### Records provided
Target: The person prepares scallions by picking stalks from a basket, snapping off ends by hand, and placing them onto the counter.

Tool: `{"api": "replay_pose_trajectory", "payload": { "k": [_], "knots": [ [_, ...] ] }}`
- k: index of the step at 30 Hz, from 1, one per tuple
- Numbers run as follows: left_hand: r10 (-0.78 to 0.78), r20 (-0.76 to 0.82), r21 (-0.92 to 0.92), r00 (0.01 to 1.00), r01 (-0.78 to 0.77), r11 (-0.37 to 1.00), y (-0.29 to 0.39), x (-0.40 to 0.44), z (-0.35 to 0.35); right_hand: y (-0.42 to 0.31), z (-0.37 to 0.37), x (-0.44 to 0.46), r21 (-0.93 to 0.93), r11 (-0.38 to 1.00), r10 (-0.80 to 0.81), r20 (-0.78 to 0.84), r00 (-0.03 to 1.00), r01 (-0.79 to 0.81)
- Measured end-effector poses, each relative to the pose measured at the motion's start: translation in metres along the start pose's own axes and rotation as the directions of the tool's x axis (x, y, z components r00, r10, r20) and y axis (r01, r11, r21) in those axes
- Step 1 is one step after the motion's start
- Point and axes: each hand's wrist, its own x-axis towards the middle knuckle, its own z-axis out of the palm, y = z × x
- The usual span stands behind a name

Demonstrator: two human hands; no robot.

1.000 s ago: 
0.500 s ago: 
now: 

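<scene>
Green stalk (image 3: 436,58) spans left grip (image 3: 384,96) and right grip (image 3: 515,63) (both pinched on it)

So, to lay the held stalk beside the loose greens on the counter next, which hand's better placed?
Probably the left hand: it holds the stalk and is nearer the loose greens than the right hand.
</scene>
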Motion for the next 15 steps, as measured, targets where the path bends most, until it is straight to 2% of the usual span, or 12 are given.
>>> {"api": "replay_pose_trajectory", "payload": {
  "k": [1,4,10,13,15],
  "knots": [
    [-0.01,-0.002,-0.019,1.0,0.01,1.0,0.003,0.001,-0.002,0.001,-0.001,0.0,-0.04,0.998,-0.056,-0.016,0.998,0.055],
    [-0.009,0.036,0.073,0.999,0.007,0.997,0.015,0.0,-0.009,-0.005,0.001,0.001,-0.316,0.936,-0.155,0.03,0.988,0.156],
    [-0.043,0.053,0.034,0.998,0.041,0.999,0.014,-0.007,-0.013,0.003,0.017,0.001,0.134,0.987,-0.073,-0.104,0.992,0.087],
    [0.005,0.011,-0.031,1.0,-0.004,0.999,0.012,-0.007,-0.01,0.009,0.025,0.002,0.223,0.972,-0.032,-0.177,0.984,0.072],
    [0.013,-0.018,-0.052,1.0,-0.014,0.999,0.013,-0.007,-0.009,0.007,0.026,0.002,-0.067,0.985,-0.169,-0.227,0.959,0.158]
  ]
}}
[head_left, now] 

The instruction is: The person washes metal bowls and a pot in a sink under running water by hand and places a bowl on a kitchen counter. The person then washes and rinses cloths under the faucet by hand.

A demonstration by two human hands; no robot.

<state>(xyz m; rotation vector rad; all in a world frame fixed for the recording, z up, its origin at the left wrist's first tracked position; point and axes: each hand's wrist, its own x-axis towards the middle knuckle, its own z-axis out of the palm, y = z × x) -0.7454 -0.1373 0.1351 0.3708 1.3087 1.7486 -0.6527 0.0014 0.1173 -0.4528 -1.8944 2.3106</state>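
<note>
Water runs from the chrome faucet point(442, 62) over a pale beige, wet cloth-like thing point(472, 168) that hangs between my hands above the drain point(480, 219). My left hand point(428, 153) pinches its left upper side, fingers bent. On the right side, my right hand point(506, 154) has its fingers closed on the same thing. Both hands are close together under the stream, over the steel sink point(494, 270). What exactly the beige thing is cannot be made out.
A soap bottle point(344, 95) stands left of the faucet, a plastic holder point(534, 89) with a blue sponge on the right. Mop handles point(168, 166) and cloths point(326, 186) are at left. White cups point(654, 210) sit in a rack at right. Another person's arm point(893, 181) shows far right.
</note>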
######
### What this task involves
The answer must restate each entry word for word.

### Reply to the task
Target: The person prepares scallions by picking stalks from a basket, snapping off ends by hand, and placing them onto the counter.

Tool: `{"api": "replay_pose_trajectory", "payload": { "k": [_], "knots": [ [_, ...] ] }}`
- k: index of the step at 30 Hz, from 1, one per tuple
- Numbers run as follows: left_hand: r10 (-0.78 to 0.78), r20 (-0.76 to 0.82), r21 (-0.92 to 0.92), r00 (0.01 to 1.00), r01 (-0.78 to 0.77), r11 (-0.37 to 1.00), y (-0.29 to 0.39), x (-0.40 to 0.44), z (-0.35 to 0.35); right_hand: y (-0.42 to 0.31), z (-0.37 to 0.37), x (-0.44 to 0.46), r21 (-0.93 to 0.93), r11 (-0.38 to 1.00), r10 (-0.80 to 0.81), r20 (-0.78 to 0.84), r00 (-0.03 to 1.00), r01 (-0.79 to 0.81)
- Measured end-effector poses, each relative to the pose measured at the motion's start: translation in metres along the start pose's own axes and rotation as the directions of the tool's x axis (x, y, z components r00, r10, r20) and y axis (r01, r11, r21) in those axes
- Step 1 is one step after the motion's start
- Point and axes: each hand's wrist, its own x-axis towards the middle knuckle, its own z-axis out of the palm, y = z × x
- The usual span stands behind a name

Demonstrator: two human hands; no robot.

1.000 s ago: 
0.500 s ago: 
now: 

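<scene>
Green stalk (image 3: 436,58) spans left grip (image 3: 384,96) and right grip (image 3: 515,63) (both pinched on it)

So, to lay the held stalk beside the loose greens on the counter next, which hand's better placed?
Probably the left hand: it holds the stalk and is nearer the loose greens than the right hand.
</scene>
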Motion for the next 15 steps, as measured, targets where the path bends most, until it is straight to 2% of the usual span, or 12 are given.
>>> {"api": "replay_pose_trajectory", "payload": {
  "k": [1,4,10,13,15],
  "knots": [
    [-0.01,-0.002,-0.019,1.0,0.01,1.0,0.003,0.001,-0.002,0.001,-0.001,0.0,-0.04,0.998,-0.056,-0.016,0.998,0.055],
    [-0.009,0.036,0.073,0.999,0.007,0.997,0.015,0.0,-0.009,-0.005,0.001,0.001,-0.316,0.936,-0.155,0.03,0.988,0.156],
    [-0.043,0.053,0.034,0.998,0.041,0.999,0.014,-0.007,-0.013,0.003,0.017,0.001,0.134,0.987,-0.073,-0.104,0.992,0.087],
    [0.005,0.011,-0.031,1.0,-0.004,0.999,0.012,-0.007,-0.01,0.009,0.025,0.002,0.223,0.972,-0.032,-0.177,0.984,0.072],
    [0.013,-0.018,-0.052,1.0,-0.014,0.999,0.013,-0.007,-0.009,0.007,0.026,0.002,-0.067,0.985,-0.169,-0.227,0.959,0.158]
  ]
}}
[head_left, now] 

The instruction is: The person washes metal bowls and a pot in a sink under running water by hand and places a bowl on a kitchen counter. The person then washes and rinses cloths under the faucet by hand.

A demonstration by two human hands; no robot.

<state>(xyz m; rotation vector rad; all in a world frame fixed for the recording, z up, its origin at the left wrist's first tracked position; point and axes: each hand's wrist, its own x-axis towards the middle knuckle, its own z-axis out of the palm, y = z × x) -0.7454 -0.1373 0.1351 0.3708 1.3087 1.7486 -0.6527 0.0014 0.1173 -0.4528 -1.8944 2.3106</state>
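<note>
Water runs from the chrome faucet point(442, 62) over a pale beige, wet cloth-like thing point(472, 168) that hangs between my hands above the drain point(480, 219). My left hand point(428, 153) pinches its left upper side, fingers bent. On the right side, my right hand point(506, 154) has its fingers closed on the same thing. Both hands are close together under the stream, over the steel sink point(494, 270). What exactly the beige thing is cannot be made out.
A soap bottle point(344, 95) stands left of the faucet, a plastic holder point(534, 89) with a blue sponge on the right. Mop handles point(168, 166) and cloths point(326, 186) are at left. White cups point(654, 210) sit in a rack at right. Another person's arm point(893, 181) shows far right.
</note>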

What was asked now has a complete answer.